The present application generally relates to plasma arc torch systems, and more particularly relates to a plasma arc torch system having the capability both to cut (i.e., sever or divide into multiple pieces) and to mark (i.e., produce visible lines on the surface of) metal workpieces without having to change any of the consumables of the torch.
Dedicated plasma marking torches are commonly employed to mark metal plates and other workpieces with lines, numbers, or symbols to facilitate subsequent plate layout and assembly operations. Also, alpha-numeric markings are sometimes employed for plate identification purposes. Known marking torches usually operate at low amperage (e.g., about 8-10 amperes) and employ a non-cutting gas, such as argon, as the plasma gas, which forms a plasma stream that exits through the nozzle orifice and forms a visible mark on the workpiece. Known marking torches also typically include an air cooling system that circulates air into contact with the electrode and then along the outside surface of the plasma nozzle so as to be discharged coaxially about the plasma stream.
It would be desirable to have a plasma arc torch that is able to both mark and cut workpieces, and perform both tasks with high precision. The assignee of the present application has previously developed a plasma arc torch having both marking and cutting capabilities, as described in U.S. Pat. No. 6,054,669, the entire disclosure of which is incorporated herein by reference. The torch described in the '669 patent comprises a torch body defining a longitudinal axis, and an electrode mounted to the torch body along the longitudinal axis and defining a front discharge end. A nozzle is mounted on the torch body to overlie the front discharge end of the electrode and so as to define a plasma cavity therebetween, and the nozzle includes a front wall having a bore therethrough that is aligned with the electrode along the longitudinal axis. A shield is mounted to the torch body so as to overlie in spaced relation the front wall of the nozzle and define a gap therebetween, which gap forms an annular orifice that coaxially surrounds the bore of the nozzle. A plasma gas passage extends through the torch body and to the plasma cavity, and a plasma gas control is provided for delivering a plasma marking gas to the plasma gas passage and thus to the plasma cavity. Also, a shield gas passage extends through the torch body and to the annular gas orifice, and a shield gas control is provided for delivering a gas (optionally also containing a water mist) to the shield gas passage and thus to the annular gas orifice. A power supply is also provided for delivering electrical power to the electrode at a relatively low power level that is suitable for plasma marking of a workpiece.

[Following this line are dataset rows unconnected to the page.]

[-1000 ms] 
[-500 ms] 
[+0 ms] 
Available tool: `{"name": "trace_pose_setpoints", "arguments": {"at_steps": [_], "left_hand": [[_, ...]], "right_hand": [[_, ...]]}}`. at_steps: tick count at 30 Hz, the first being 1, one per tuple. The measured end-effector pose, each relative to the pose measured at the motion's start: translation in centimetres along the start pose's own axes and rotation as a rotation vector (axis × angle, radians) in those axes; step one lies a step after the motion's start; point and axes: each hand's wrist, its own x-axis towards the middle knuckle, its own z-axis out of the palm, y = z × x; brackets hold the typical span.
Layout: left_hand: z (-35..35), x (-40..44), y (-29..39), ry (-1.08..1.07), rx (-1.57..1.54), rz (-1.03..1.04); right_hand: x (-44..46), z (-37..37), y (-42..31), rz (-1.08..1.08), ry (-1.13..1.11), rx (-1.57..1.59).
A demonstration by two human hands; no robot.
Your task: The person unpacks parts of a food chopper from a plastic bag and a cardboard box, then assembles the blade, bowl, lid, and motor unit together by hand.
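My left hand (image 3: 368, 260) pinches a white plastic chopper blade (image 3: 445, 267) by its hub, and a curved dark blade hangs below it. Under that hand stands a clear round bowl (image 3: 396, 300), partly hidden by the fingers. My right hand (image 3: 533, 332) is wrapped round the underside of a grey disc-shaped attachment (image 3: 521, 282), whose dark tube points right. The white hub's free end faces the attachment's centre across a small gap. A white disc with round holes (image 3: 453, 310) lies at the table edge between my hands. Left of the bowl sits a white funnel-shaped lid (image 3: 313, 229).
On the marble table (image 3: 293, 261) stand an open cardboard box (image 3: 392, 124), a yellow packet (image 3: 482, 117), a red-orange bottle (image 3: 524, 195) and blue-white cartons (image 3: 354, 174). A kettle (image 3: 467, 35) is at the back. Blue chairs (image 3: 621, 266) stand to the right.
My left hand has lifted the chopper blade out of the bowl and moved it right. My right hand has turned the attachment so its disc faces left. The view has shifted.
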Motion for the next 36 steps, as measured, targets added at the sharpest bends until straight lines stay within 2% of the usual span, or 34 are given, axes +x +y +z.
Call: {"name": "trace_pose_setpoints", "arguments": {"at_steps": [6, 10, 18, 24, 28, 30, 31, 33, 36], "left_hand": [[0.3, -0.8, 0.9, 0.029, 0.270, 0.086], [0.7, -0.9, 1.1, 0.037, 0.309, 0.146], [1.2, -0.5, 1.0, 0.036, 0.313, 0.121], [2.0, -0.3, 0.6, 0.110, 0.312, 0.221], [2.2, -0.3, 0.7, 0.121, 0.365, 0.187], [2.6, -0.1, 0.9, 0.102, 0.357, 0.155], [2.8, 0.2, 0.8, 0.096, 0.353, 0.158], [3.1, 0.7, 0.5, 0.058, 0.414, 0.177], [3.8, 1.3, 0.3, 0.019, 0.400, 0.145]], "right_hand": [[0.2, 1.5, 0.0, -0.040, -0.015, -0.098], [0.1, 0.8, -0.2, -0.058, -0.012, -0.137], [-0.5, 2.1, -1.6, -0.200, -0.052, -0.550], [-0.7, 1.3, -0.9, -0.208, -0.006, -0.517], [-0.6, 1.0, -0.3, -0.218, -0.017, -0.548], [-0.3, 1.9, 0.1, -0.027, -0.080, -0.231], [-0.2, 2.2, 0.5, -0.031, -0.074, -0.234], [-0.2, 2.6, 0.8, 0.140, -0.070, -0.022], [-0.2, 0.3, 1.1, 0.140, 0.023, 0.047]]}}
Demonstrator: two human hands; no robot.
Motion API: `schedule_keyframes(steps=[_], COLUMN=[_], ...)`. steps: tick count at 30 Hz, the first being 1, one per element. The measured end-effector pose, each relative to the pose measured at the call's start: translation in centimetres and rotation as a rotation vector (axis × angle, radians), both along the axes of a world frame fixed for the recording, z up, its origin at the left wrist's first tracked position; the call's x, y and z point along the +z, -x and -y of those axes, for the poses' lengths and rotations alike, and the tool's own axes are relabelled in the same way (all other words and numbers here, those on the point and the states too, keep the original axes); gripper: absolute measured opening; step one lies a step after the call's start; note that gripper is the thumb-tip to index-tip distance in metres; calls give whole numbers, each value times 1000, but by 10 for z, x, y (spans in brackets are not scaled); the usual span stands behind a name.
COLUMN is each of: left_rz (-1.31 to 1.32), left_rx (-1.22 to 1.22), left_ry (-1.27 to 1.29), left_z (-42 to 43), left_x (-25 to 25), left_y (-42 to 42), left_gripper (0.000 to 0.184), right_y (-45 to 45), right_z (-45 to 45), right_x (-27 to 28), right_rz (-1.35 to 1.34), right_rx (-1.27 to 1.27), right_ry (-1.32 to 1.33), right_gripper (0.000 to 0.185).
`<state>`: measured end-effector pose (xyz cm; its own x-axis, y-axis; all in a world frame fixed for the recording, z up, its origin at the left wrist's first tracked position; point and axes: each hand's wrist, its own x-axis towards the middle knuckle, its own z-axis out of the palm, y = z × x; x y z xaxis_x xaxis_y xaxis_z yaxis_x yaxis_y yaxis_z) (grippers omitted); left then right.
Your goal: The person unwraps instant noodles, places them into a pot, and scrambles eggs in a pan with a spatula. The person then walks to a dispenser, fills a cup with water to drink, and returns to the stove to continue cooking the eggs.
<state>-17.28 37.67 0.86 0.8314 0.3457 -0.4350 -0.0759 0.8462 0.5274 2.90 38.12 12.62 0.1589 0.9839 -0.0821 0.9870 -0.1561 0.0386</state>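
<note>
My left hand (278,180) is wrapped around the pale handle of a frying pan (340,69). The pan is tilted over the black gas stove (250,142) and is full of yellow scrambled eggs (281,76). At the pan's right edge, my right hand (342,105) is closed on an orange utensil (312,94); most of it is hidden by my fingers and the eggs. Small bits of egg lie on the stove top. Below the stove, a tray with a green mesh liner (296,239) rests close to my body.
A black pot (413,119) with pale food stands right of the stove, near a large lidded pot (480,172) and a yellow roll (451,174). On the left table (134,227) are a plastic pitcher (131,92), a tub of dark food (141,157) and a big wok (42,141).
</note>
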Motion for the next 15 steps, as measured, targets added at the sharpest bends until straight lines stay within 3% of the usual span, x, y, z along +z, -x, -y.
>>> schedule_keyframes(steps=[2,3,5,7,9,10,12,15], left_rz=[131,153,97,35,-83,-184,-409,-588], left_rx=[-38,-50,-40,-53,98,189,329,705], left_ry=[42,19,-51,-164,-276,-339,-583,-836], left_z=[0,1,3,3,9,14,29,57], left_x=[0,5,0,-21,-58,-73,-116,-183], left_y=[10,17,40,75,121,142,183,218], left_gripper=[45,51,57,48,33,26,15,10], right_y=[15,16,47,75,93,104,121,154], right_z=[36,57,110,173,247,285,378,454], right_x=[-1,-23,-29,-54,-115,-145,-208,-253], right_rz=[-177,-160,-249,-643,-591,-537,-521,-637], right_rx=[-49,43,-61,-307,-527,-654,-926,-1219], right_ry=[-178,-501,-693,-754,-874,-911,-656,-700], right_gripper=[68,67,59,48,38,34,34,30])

The orifice of the nozzle for the above-described torch was quite small in diameter, on the order of 0.018 to 0.043 inch. Accordingly, the arc density even at the relatively low marking arc current level (10 to 35 amperes) was very high. This enabled the torch to form high-quality marks on carbon steel and stainless steel. However, in order to form such high-quality marks, the marking speed (i.e., linear speed of the torch, typically measured in inches per minute, or “ipm”) had to be relatively low.
In some applications (e.g., marking of alignment marks on large plates such as for shipbuilding or the like), it is desired to be able to mark at much higher marking speeds. In order to be able to increase the marking speed with the above-described torch, it is necessary to increase the arc current. Alternatively, it was found that adding the optional water mist in the shield gas allowed a modest increase in marking speed without increasing the arc current. However, it was still not possible to mark at speeds exceeding about 300 ipm even when the water mist was employed, and the highest attainable speed for acceptable-quality alphanumeric marking was about 100 ipm.